Web Stories are a new way for you to serve up easily accessible, visually engaging content to your website visitors. These operate just like stories on Instagram and Snapchat, or fleets on Twitter. The difference here is that this content is hosted on your website and SEO value can be derived from it.
Here’s an example on CorkboardConcepts.com:
While it is possible to create Web Stories on any website, WordPress offers the most seamless experience with a corresponding Google plugin. If you aren’t using WordPress, however, you can use third-party tools like https://makestories.io/ to work through the process. Additionally, if you want to put your development skills to the test and develop your own framework the Open JS Foundation offers a wide array of dev tools https://amp.dev/documentation/guides-and-tutorials/?format=stories.
We’ll get into how you use Google’s plugin later.
Simply put: because it gets your brand in front of new eyeballs. When you post a web story, you have the opportunity to have that story featured in the Google Discover feed. What is the Google Discover Feed, you ask?
It’s a stream of content that android users access to find articles and stories that are relevant to their interests. Google uses all of that intricate knowledge it has about your vocation and interests to curate content that it thinks you might find interesting and then presents that content to Android users in a feed.
When you create a web story and post it to your website, Google crawls that just like any other piece of content. What happens next is what makes Web Stories special, it matches your content with a relevant audience and serves it to them in the discover feed.
Here’s a look at some of the results of our recent experiments with Web Stories:
Web stories 1-3 are ones that we posted here on CorkboardConcepts.com and Web Story 4 is one that was done for a dog care franchise client. These initial forays into web stories have yielded some interesting results for us and our clients with each post getting more impressions and clicks than the last so far.
The easiest way to begin posting web stories is through a CMS [https://corkboardconcepts.com/marketing-resources/marketing-glossary/common-acronyms/what-does-cms-stand-for/] like WordPress. Simply install the Google Web Stories plugin, and you will be able to access them within the WordPress dashboard.
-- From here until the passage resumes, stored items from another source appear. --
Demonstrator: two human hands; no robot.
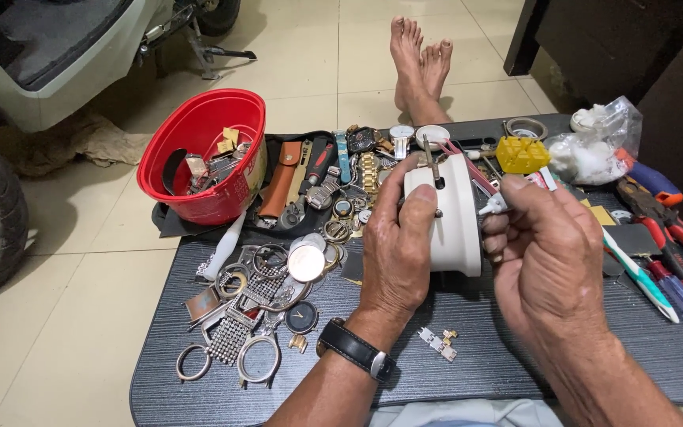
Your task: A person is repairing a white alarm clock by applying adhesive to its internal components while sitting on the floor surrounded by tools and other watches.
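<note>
L hand clamps white rounded plastic casing steady; R hand pinches small white connector w/ red wires, above dark table.

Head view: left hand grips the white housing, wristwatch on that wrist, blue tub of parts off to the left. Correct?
One thing is off: the tub is red, not blue, as the head view shows. The rest holds: the left hand grips the white housing, and a wristwatch sits on that wrist.

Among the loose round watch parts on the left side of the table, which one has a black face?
The small round dial beside the left hand, just left of its wrist. Its face is black; the empty rings around it are open metal.
</note>
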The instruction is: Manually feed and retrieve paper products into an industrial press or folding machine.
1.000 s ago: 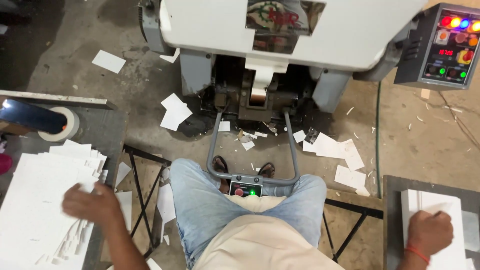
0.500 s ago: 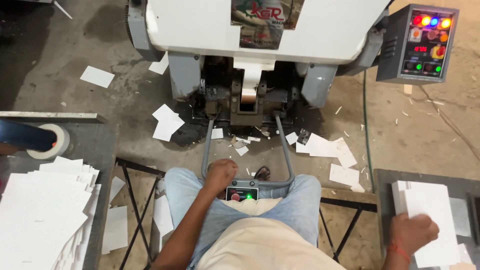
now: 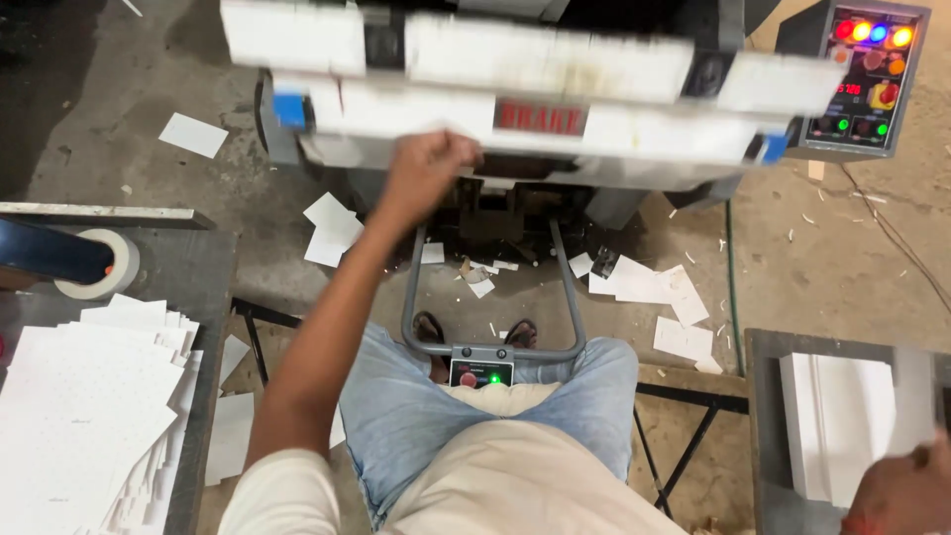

Here’s a quick note on tracking this traffic through Google Analytics:
Since these are deployed as Google AMP, you have to sync your analytics code directly with the articles. If you have your domain claimed through webmasters, this will automatically track for organic traffic but won’t default in analytics. Simply place your UA tag here to begin tracking in analytics.
There you go! You’re ready to start creating content in a new and exciting way that can be distributed directly to people interested in that exact topic. What story will you tell?